File "/usr/local/Cellar/python/3.6.4_4/Frameworks/Python.framework/Versions/3.6/lib/python3.6/distutils/command/install.py", line 248, in finalize_options
  "must supply either home or prefix/exec-prefix -- not both")
distutils.errors.DistutilsOptionError: must supply either home or prefix/exec-prefix -- not both

This happens with Brew installed Python. Run this to fix it.
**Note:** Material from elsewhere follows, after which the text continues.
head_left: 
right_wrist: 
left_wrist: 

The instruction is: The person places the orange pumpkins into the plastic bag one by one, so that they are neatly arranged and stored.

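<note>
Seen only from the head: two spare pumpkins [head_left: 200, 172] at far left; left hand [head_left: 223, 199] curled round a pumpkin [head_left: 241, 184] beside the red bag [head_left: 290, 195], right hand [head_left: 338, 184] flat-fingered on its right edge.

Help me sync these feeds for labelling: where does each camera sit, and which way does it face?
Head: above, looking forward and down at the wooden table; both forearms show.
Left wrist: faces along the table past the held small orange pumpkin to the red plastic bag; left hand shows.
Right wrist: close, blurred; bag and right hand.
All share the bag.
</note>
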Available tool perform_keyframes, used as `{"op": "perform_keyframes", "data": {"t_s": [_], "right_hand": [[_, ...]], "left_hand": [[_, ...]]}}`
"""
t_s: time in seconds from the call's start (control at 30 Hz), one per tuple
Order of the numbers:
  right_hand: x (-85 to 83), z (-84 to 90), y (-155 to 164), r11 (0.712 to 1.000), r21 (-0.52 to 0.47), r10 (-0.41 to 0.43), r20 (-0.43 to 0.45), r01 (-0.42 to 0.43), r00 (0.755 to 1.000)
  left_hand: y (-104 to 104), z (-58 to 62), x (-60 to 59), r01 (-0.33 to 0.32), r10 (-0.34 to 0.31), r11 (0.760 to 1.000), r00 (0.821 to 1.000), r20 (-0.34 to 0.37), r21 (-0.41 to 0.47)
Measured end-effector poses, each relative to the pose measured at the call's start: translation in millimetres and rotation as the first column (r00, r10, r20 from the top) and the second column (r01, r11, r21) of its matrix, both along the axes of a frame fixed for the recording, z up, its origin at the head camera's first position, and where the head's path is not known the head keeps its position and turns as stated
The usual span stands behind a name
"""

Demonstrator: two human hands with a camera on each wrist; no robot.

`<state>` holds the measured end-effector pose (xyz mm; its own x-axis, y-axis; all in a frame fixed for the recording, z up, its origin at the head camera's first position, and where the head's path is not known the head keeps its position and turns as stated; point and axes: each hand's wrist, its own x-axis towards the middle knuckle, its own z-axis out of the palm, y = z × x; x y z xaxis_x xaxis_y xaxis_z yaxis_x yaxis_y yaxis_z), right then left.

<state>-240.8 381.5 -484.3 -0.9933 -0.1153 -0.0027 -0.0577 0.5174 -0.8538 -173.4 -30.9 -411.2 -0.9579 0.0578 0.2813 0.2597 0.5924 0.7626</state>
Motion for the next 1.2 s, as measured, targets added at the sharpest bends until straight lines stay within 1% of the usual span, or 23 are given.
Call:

(while inside the shadowreader folder)
echo '[install]\nprefix=' > setup.cfg

More details here:

https://stackoverflow.com/questions/24257803/distutilsoptionerror-must-supply-either-home-or-prefix-exec-prefix-not-both

https://github.com/UnitedIncome/serverless-python-requirements#applebeersnake-mac-brew-installed-python-notes

5. Start a load test

Once SR has parsed some incoming access logs, you can start a load test to replay the logs that were just collected. Open serverless.yml and edit these values:

# "test_params" variable is a JSON that specifies the parameters for the load test.
# All values except "identifier" must be properly configured.
# Values below are examples

orchestrator-past:
  handler: functions/orchestrator_past.lambda_handler
  events:
    - schedule: rate(1 minute)
  environment:
    test_params: '{
                    "base_url": "http://www.mywebsite.com",
                    "rate": 100,
                    "replay_start_time": "2018-08-06T01:00",
                    "replay_end_time": "2018-08-06T02:00",
                    "identifier": "oss"
                }'
    timezone: US/Pacific

  # "base_url" - Here, you can specify the base URL which will prefix the URIs collected from ELB logs.
  #              It should not end with a "/"
  # "rate" - A percentage value at which ShadowReader will perform the load test.
  #          It accepts a float value larger than 0
  # "replay_start_time" - ShadowReader replays traffic from a certain time window for its load tests.
  #                       This is the starting time for the replay period.
  #                       If ShadowReader has not collected data for this time period,
  #                       no requests will be sent in the load test.
  # "replay_end_time" - This is the end time for the replay time window.
  #                     In the sample test_params above, the load test will replay traffic from
  #                     2018-08-06 1AM to 2018-08-06 2AM
  #                     The time windows are specified in ISO 8601 format.
  # "identifier" - This is an identifier that is used when tagging CloudWatch metrics. Editing it is optional.
  # "timezone" - Timezone the replay_start_time is in. Accepts pytz timezone names like "US/Pacific" or "UTC"
# Optional. If you are testing inside a VPC, these must be set to give ShadowReader VPC access.
vpc:
  securityGroupIds:
    - sg-your-security-group-id
  subnetIds:
    - subnet-your-subnet-1
    - subnet-your-subnet-2

Now redeploy ShadowReader with the new config to start the load test:

serverless deploy --stage dev --region region_of_your_choice

Usage example

ShadowReader can be used for performance testing applications.

For monitoring results, the recommended way is to create CloudWatch dashboards that display metrics such as RequestCount, TargetResponseTime and CPU/MEM Utilization

By comparing status codes and latency between the original request and replayed request, its possible to detect defects before they are shipped to production.